Świat

Zaskakujące zakłócenia w locie von der Leyen! Premier Bułgarii wstrząśnięty

2025-09-03

Autor: Marek

Incydent na trasie do Bułgarii

Podczas niedzielnego lotu 31 sierpnia, w którym uczestniczyła przewodnicząca Komisji Europejskiej Ursula von der Leyen, doszło do poważnego incydentu. System GPS samolotu uległ zakłóceniu, a bułgarskie władze podejrzewają, że mogło to być wynikiem ingerencji Rosji.

Zagubiony sygnał GPS!

Zgodnie z informacjami przekazanymi przez Ariannę Podestę, rzeczniczkę Komisji Europejskiej, problem wystąpił, gdy maszyna znajdowała się w pobliżu Połowdiwu na południu Bułgarii. Jak donosi "Financial Times", piloci musieli sięgnąć po tradycyjne papierowe mapy, aby bezpiecznie wylądować.

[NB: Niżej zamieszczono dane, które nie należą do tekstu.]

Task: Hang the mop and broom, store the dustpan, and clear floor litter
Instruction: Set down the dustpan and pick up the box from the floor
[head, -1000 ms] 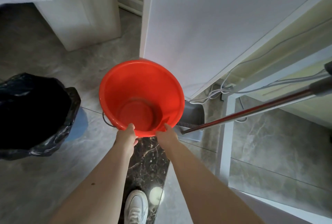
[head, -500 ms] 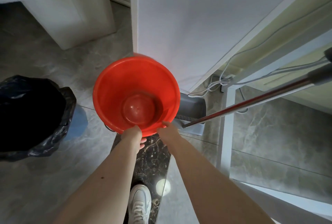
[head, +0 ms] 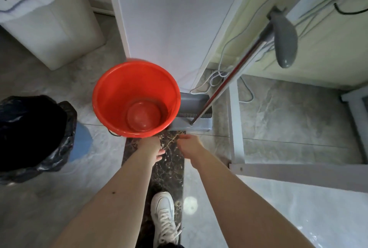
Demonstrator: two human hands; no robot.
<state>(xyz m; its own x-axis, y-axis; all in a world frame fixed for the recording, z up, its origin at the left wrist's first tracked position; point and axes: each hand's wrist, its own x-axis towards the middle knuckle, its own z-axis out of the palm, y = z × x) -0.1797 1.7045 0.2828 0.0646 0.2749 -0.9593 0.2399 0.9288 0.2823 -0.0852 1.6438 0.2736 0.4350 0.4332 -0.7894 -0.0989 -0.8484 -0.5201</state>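
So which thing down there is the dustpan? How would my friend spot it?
Find the big red bucket standing on the floor by the white wall panel. The dustpan sits right beside it: flat and grey, with a comb-like ridge, and a long red pole rising from it, unlike the round bucket.

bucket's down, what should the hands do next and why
Probably reach the right hand toward the red pole of the dustpan. Both hands look empty: the left hand sits just off the bucket, which stands on the floor, and the dustpan stands right beside it.
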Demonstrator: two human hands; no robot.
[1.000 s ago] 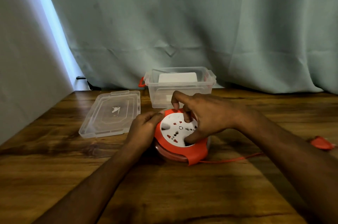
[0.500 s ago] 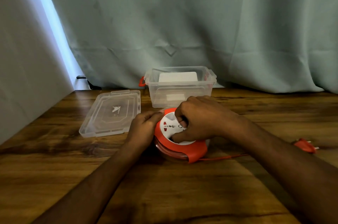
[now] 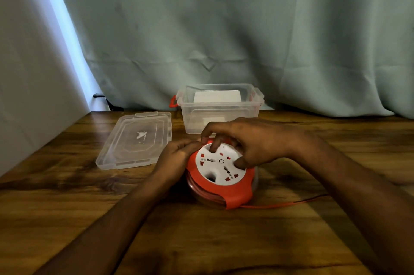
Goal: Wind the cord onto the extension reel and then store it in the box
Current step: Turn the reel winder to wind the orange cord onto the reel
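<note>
On the wooden table [image 3: 67,218], before a green curtain [image 3: 224,28]:
- Clear box [image 3: 220,115], open, stood behind the reel, well apart from nothing but its lid.
- Lid [image 3: 134,140] lay flat, left of box.
- Extension reel [image 3: 220,173], orange and white, sat centre.
- Right hand [image 3: 251,142] curled over reel top, fingertips pressing the white face.
- Left hand [image 3: 177,155] gripped reel's left rim.
- Cord [image 3: 280,204] trailed right.

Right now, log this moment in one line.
left hand steadies extension reel | right hand turns white face | cord partly out | box open
</note>
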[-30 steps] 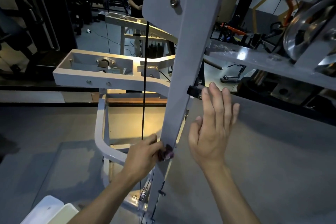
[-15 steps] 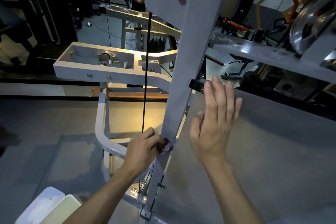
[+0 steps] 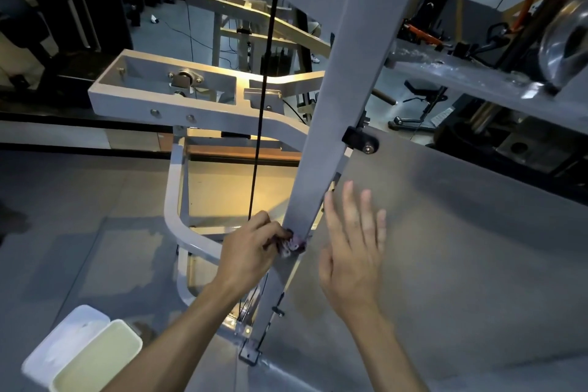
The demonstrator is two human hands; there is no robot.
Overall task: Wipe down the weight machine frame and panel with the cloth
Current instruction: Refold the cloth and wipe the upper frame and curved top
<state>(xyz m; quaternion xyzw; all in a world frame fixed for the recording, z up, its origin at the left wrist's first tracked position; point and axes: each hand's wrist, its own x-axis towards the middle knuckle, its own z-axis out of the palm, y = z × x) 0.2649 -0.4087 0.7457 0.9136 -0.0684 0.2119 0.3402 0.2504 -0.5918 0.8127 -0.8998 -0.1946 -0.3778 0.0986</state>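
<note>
Dim gym floor behind, other machines in the gloom. Mid-wipe on the frame upright (image 3: 321,149): cloth (image 3: 294,245), bunched small and pinkish as far as can be told, pressed low on the upright by the curled left hand (image 3: 254,251); right hand (image 3: 351,251) flat, fingers straight, holding nothing, apparently braced on the grey panel (image 3: 461,248). Next, probably a further stroke along the upright, then across to the panel, keeping clear of the black cable (image 3: 261,118).

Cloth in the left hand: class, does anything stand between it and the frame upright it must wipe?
Nothing visible does. The left hand grips the cloth right against the grey frame upright. The black cable hangs to the left of the upright, and the right hand is over the panel.
</note>
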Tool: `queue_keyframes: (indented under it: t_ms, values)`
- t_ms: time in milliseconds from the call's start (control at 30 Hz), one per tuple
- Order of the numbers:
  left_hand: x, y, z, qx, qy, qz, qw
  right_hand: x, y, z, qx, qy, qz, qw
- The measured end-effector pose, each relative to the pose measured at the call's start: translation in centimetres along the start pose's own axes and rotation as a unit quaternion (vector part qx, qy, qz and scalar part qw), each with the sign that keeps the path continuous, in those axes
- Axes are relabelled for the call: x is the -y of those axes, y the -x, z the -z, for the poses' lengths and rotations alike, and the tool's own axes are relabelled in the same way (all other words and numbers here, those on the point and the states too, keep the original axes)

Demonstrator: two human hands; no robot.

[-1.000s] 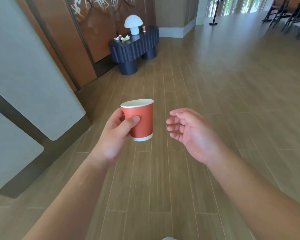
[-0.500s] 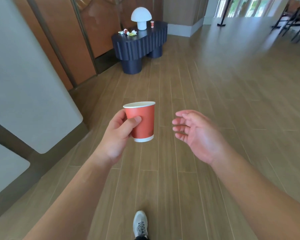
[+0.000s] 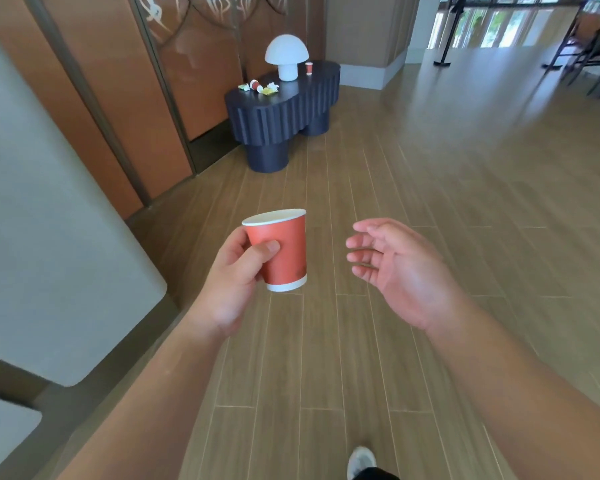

Kreml zaprzecza oskarżeniom

Dmitrij Pieskow, rzecznik Kremla, jednoznacznie odciął się od zarzutów. "Wasze informacje są nieprawdziwe" – stwierdził. Pozostaje pytanie, co tak naprawdę wydarzyło się w powietrzu.

Nie ma mowy o ataku!

Premier Bułgarii, Rosen Żelazkow, w wywiadzie z pełną szczerością stwierdził, że za zakłóceniem nie stoi ani atak hybrydowy, ani cyberatak. Podkreślił, że współczesne metody wojenne mogą obejmować walkę elektroniczną, ale jednocześnie zapewnił, że władze lotnicze w Bułgarii postąpiły zgodnie z obowiązującymi protokołami.

Codzienne zakłócenia?

Premier Żelazkow dodał, że problemy z sygnałem GPS zaobserwowano w ostatnim czasie w różnych regionach, od Helsinek, przez Morze Czarne, po Libiję. "Takie rzeczy zdarzają się codziennie" – oznajmił.

Flightradar24 zaprzecza

W międzyczasie, popularny serwis śledzący loty, Flightradar24, ujawnił, że GPS samolotu von der Leyen działał prawidłowo od startu do lądowania. Obalały również doniesienia o rzekomym powolnym oczekiwaniu na lotnisku w Połowdiwie, wskazując, że lot trwał tylko o 9 minut dłużej niż planowano.

Solidarność z Polską

Ursula von der Leyen leciała do Bułgarii z Warszawy, gdzie wcześniej, wraz z premierem Donaldem Tuskiem, odwiedziła granicę polsko-białoruską. Tam wyraziła solidarność z Polską, określając prezydenta Rosji Władimira Putina mianem "drapieżnika", który w przeszłości rozpętał cztery wojny: w Czeczenii, Gruzji, na Krymie oraz w Ukrainie.

Cała sytuacja budzi wiele pytań, a napięcia na linii Europa-Rosja tylko się zaostrzają. Czy incydent w powietrzu to tylko zbieg okoliczności, czy może zwiastun większych problemów?